= Person-fit analysis =

Psychometric technique for assessing validity of test scores

The person-fit analysis is a technique for determining if a person's results on a given test are valid, meaning they are a result of the trait being tested, and not some external factor such as cheating, falling asleep in the middle of the test or otherwise.

An item-score vector is a list of "scores" that a person gets on the items of a test, where "1" is correct and "0" is incorrect. For example, if a person took a ten-item quiz and answered only the first five questions correctly, the vector would be {1, 1, 1, 1, 1, 0, 0, 0, 0, 0}. The analysis can determine how unlikely an item-score vector is compared to a hypothesized test theory model such as item response theory, or compared with the majority of item-score vectors in the sample.

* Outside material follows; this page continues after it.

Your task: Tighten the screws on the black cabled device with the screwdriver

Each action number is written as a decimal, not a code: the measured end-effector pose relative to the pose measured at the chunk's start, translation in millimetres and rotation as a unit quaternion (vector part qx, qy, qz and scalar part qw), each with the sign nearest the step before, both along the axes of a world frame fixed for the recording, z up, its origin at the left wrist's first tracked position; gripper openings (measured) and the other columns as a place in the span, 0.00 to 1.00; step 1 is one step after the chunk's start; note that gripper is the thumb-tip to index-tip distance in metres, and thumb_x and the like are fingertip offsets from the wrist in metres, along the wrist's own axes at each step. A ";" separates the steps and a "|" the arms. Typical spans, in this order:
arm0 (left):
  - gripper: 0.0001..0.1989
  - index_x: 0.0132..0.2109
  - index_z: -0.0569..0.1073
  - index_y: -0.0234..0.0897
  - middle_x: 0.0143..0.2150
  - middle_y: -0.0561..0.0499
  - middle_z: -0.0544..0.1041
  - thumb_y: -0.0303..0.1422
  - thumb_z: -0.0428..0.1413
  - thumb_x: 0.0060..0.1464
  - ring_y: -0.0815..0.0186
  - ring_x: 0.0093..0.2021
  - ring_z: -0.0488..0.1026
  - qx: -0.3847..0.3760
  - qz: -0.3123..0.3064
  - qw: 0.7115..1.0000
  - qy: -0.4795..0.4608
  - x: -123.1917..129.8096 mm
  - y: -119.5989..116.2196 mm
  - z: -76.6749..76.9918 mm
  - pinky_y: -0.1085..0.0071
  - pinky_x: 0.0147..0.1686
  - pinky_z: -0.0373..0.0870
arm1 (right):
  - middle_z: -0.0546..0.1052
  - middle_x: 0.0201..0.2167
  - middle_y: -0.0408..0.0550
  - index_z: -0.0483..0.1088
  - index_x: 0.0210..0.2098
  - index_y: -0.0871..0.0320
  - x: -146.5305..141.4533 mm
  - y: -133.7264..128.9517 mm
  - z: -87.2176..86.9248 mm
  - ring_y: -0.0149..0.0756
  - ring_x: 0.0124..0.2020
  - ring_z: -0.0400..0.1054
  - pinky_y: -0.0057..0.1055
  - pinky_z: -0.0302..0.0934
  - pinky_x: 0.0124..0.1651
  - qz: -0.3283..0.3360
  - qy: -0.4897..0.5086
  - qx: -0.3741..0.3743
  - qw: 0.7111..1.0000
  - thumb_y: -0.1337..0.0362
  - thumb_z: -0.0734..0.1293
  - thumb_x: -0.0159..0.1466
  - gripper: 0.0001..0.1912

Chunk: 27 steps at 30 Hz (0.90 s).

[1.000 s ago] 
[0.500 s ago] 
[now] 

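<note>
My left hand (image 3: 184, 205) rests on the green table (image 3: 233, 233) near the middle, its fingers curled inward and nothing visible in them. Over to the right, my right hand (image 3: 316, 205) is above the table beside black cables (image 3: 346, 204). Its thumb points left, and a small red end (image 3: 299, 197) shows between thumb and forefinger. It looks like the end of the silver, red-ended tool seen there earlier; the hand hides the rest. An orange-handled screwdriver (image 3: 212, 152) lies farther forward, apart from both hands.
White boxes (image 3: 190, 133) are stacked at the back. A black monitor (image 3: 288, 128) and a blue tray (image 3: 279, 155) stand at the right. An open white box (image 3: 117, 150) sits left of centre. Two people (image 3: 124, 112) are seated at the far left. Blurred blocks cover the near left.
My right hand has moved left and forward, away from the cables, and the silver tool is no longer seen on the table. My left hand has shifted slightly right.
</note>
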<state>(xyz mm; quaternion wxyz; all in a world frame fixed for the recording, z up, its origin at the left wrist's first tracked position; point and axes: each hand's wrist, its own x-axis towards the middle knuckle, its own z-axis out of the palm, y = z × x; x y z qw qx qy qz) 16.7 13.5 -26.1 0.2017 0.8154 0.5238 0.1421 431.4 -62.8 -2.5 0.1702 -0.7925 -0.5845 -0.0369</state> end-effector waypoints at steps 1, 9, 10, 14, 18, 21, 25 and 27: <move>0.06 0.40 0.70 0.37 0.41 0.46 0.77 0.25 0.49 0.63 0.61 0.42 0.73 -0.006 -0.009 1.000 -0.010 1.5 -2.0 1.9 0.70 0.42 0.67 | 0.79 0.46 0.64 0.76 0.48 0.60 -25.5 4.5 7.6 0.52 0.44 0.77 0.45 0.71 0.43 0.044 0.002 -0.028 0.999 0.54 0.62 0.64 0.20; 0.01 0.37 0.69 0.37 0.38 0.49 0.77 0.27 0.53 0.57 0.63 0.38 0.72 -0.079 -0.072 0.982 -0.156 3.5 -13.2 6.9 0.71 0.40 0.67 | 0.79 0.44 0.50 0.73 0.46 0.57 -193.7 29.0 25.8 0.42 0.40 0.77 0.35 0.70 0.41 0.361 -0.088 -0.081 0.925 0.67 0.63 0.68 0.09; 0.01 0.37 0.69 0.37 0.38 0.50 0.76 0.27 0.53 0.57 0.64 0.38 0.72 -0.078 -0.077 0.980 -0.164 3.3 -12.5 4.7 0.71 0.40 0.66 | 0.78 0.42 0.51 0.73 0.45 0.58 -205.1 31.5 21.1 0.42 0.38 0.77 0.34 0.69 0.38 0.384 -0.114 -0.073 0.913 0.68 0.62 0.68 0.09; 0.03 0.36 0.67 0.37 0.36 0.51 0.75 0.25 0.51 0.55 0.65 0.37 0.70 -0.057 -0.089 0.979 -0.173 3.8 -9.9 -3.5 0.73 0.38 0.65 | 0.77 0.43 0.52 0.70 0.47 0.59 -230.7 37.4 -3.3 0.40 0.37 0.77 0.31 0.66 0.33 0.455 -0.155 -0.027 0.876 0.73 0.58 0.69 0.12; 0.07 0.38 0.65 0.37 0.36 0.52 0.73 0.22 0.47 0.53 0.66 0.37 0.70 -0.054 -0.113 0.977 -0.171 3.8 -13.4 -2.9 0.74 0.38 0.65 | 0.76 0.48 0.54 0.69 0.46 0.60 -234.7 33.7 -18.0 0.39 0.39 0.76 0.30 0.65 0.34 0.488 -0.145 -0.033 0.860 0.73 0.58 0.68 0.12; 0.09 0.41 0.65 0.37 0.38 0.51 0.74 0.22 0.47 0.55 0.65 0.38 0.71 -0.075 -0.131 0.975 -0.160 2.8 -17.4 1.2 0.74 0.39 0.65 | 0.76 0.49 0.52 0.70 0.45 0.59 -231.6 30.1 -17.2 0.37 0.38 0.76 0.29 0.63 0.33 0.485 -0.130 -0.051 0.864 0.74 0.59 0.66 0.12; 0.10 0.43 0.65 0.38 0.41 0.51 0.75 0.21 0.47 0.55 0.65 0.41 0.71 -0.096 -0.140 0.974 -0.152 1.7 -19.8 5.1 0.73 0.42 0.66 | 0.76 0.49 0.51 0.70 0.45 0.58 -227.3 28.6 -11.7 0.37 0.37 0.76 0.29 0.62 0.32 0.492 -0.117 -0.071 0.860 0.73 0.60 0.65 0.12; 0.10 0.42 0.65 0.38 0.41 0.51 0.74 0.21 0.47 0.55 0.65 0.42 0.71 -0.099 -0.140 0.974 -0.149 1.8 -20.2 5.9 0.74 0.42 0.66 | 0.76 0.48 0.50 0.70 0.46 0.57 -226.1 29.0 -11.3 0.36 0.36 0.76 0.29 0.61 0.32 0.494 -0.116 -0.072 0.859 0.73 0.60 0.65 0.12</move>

In individual decision-making in fields such as education, psychology, and personnel selection, it is important that test users have confidence in the test scores used. The validity of individual test scores may be threatened when the examinee's answers are governed by factors other than the psychological trait of interest—factors that can range from something as benign as the examinee dozing off to concerted fraud efforts. Person-fit methods are used to detect item-score vectors where such external factors may be relevant, and as a result, indicate invalid measurement.

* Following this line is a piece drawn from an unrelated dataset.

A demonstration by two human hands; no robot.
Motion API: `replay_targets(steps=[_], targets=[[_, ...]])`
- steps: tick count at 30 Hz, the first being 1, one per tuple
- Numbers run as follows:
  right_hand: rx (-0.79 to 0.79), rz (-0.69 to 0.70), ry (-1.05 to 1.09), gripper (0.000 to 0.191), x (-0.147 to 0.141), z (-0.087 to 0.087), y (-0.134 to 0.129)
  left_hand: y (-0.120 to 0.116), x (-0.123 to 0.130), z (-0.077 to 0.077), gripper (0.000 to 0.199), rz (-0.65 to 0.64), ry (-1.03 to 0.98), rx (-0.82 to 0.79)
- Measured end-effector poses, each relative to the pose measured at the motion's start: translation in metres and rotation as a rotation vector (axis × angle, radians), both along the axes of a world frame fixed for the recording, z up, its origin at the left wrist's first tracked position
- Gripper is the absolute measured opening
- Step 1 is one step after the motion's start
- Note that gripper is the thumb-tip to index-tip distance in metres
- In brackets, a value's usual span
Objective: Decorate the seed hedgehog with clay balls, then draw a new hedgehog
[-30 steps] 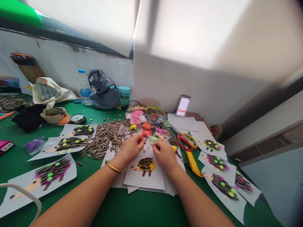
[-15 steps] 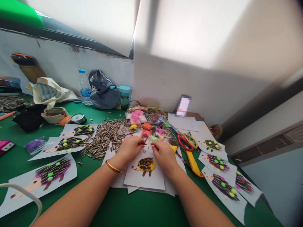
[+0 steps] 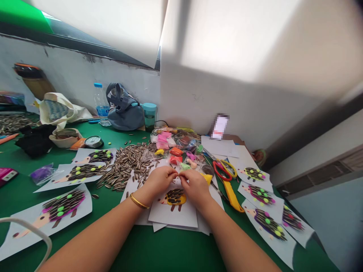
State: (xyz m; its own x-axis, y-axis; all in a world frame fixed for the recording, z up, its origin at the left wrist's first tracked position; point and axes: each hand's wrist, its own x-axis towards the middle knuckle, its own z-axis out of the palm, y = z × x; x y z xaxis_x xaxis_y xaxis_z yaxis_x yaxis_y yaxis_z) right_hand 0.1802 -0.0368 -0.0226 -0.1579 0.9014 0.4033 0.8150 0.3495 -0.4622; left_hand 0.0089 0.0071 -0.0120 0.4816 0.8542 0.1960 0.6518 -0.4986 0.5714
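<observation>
Hedgehog card (image 3: pixel 172 217) sits lower middle on a stack of paper, its yellow body part-covered in dark seeds, directly under our hands. Left to right: we have a hedgehog picture (image 3: pixel 64 206) at lower left, with another (image 3: pixel 85 172) above it. A heap of striped sunflower seeds (image 3: pixel 124 162) lies just beside our left hand (image 3: pixel 159 185), which has a gold bangle (image 3: pixel 138 201) on the wrist. Our right hand (image 3: pixel 195 187) meets the left above the card, fingertips (image 3: pixel 181 176) pinched closed; anything held between them is too small to tell. Bags of colored clay (image 3: pixel 172 142) lie upper middle. Further right are red scissors (image 3: pixel 219 170), a yellow utility knife (image 3: pixel 231 198) and more hedgehog pictures (image 3: pixel 268 224) at lower right.
</observation>
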Motion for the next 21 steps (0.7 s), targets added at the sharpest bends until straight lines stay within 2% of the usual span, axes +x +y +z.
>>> replay_targets(steps=[8, 17, 21], targets=[[-0.047, -0.033, 0.057, 0.017, 0.002, -0.004, 0.003, 0.004, 0.001, -0.009, 0.029, -0.022, -0.012, -0.012], [-0.113, -0.057, 0.039, 0.016, 0.0, -0.003, 0.003, -0.006, 0.005, 0.0, 0.023, 0.01, 0.055, 0.083], [-0.13, -0.056, 0.04, 0.02, -0.001, -0.002, 0.002, -0.005, 0.005, -0.003, 0.023, -0.027, 0.05, 0.088]])
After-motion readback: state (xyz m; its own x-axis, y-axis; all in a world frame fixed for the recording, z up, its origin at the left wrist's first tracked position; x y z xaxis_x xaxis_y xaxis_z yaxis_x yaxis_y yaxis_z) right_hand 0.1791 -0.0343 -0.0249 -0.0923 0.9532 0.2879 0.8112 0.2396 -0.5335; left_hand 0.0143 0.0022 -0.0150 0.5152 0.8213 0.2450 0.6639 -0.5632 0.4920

Unfortunately, person-fit statistics can only tell if the set of responses is likely or unlikely to be valid, and does not prove anything. The results of the analysis might look like an examinee cheated, but the ability to prove it by returning to when the test was administered is not possible. This limits its practical applicability on an individual scale. However, it might be useful on a larger scale; if most examinees at a certain test site or with a certain proctor have unlikely responses, an investigation might be warranted.